TO DO
Only one stretch of the data below is wanted: the lines starting at the one with "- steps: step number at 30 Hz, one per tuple" and ending at the one with "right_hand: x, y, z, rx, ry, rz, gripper", both included, given again exactly.

DATA SUPPLIED
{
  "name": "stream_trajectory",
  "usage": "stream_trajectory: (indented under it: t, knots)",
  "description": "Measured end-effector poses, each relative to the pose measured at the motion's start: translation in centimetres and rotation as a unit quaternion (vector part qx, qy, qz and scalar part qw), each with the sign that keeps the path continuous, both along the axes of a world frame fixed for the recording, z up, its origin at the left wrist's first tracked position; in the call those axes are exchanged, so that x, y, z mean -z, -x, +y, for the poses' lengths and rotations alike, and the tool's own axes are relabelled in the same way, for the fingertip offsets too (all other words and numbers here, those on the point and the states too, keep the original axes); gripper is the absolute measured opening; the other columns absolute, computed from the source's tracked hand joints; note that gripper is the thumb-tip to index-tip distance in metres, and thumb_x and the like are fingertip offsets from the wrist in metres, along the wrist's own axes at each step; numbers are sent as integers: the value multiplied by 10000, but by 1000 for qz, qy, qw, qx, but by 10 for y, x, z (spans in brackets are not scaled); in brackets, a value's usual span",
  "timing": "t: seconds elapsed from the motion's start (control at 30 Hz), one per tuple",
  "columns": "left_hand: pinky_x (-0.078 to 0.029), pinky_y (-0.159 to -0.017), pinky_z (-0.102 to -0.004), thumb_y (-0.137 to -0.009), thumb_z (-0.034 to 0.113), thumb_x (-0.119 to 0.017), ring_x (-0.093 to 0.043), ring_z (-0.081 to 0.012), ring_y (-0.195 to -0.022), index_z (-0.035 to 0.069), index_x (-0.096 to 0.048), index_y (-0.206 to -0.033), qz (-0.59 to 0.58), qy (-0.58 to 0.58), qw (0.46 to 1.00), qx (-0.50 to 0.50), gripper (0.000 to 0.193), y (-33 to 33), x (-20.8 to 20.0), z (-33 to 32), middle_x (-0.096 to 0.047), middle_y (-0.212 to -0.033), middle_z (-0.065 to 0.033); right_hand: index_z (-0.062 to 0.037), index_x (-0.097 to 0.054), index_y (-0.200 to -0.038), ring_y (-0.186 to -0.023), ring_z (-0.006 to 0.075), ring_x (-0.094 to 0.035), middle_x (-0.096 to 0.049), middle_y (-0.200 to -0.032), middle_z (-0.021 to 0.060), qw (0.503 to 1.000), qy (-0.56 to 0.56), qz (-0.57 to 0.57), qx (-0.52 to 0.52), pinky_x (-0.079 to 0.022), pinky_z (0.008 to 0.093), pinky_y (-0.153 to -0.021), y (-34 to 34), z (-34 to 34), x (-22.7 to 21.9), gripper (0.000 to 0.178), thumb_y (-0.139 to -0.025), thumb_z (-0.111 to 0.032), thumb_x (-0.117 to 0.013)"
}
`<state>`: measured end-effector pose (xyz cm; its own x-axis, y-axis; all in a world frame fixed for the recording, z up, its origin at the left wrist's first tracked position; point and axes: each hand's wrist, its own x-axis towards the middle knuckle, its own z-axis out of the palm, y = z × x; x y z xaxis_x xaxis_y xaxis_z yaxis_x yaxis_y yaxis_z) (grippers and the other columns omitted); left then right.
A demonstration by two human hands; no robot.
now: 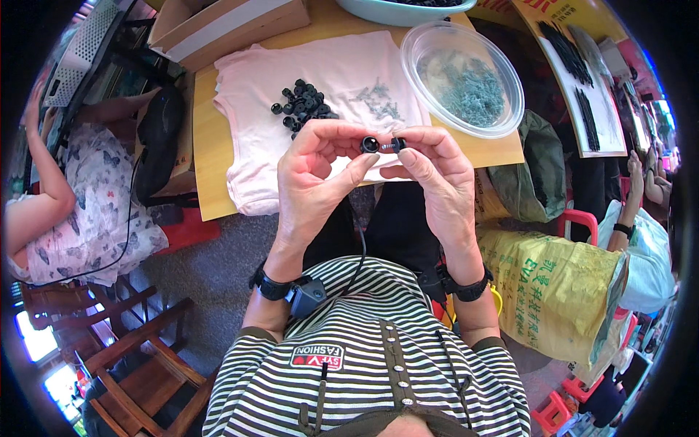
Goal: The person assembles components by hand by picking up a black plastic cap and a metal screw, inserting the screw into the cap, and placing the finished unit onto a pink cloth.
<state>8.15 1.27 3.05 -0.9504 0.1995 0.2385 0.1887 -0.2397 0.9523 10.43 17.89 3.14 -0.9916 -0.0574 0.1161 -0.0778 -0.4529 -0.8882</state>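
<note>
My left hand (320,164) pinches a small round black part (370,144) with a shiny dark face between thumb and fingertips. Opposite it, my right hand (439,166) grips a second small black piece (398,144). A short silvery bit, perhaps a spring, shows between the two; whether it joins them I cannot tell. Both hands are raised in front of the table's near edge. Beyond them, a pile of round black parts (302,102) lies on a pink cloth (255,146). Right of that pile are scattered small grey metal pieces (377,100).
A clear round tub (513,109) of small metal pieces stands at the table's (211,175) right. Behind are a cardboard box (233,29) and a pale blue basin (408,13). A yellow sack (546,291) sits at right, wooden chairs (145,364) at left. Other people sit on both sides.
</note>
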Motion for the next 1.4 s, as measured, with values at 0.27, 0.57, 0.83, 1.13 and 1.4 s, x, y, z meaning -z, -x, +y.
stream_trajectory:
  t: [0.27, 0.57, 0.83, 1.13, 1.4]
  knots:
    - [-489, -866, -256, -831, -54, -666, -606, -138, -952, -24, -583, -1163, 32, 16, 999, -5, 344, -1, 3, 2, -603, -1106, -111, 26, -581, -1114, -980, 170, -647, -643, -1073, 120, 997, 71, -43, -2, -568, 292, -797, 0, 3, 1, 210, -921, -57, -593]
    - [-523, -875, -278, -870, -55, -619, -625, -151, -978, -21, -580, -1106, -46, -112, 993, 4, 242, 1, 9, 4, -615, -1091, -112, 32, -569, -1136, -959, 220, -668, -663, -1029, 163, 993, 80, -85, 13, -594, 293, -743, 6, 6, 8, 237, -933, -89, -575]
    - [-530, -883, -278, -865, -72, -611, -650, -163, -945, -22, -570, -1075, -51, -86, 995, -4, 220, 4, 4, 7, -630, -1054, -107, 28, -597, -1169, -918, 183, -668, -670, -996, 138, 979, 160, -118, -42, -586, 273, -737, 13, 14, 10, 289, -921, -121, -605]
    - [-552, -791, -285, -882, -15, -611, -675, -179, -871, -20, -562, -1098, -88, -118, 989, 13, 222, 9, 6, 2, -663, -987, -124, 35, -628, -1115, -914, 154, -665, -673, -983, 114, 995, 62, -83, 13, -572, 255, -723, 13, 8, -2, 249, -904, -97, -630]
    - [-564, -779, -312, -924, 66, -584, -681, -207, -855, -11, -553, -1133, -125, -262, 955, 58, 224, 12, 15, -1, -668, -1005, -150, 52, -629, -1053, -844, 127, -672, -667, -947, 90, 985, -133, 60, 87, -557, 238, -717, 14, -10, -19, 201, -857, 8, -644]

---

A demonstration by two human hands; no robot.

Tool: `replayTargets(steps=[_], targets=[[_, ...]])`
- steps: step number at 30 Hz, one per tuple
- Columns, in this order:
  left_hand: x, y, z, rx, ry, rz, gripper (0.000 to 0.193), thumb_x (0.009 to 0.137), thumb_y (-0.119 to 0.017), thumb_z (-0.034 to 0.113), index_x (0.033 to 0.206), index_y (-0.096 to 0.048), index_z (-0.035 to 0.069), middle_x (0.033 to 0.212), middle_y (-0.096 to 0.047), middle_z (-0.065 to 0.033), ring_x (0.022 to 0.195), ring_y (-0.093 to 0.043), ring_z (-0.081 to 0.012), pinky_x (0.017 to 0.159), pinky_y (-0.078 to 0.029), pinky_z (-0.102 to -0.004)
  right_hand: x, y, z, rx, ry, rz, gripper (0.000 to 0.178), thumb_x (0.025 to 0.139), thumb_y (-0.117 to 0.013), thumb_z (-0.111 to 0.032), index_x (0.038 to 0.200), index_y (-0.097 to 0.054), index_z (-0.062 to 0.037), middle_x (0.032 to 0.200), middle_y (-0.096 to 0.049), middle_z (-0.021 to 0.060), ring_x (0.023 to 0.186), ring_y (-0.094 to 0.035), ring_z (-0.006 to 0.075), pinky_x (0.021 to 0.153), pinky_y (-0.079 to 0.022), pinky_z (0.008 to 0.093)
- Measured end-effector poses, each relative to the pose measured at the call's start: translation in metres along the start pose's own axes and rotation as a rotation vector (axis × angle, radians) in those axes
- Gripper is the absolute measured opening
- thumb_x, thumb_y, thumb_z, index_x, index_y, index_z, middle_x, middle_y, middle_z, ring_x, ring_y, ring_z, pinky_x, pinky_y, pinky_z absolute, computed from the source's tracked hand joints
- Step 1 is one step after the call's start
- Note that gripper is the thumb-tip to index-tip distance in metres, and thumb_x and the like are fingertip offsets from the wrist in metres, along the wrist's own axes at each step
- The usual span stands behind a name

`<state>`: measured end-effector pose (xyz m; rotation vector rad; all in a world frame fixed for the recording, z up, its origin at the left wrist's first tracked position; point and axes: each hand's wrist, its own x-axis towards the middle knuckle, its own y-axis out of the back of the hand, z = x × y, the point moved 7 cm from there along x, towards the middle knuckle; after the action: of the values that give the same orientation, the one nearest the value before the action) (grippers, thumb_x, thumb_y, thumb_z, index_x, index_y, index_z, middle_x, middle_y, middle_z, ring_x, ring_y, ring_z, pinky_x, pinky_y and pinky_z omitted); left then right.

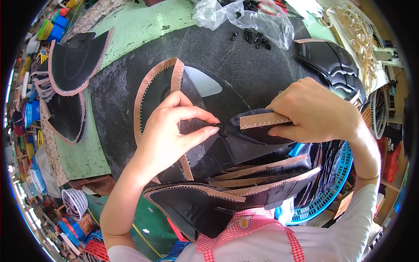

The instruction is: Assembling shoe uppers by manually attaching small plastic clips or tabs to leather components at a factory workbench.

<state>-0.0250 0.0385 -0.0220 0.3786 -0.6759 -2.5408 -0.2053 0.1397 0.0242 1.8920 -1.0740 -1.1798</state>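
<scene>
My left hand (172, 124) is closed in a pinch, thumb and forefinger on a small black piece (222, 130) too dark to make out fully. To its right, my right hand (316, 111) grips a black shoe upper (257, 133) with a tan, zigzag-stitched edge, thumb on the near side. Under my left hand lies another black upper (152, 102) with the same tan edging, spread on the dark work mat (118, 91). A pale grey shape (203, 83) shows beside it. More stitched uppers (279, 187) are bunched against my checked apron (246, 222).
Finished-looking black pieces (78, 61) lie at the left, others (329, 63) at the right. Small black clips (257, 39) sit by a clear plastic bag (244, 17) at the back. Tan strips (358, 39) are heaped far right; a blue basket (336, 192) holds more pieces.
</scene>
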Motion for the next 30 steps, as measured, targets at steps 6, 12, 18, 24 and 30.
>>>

EXERCISE ANSWER
- steps: step number at 30 Hz, one per tuple
- Columns, in this order:
  left_hand: x, y, z, rx, ry, rz, gripper (0.000 to 0.193), thumb_x (0.009 to 0.137), thumb_y (-0.119 to 0.017), thumb_z (-0.034 to 0.113), index_x (0.033 to 0.206), index_y (-0.096 to 0.048), index_z (-0.035 to 0.069), middle_x (0.033 to 0.212), middle_y (-0.096 to 0.047), middle_z (-0.065 to 0.033), ring_x (0.022 to 0.195), ring_y (-0.093 to 0.043), ring_z (-0.081 to 0.012), pinky_x (0.017 to 0.159), pinky_y (-0.078 to 0.029), pinky_z (-0.102 to -0.004)
  right_hand: x, y, z, rx, ry, rz, gripper (0.000 to 0.178), thumb_x (0.025 to 0.139), thumb_y (-0.117 to 0.013), thumb_z (-0.111 to 0.032), index_x (0.038 to 0.200), index_y (-0.097 to 0.054), index_z (-0.062 to 0.037), middle_x (0.032 to 0.200), middle_y (-0.096 to 0.049), middle_z (-0.021 to 0.060), ring_x (0.023 to 0.186), ring_y (-0.094 to 0.035), ring_z (-0.006 to 0.075), pinky_x (0.021 to 0.153), pinky_y (-0.079 to 0.022), pinky_z (0.008 to 0.093)

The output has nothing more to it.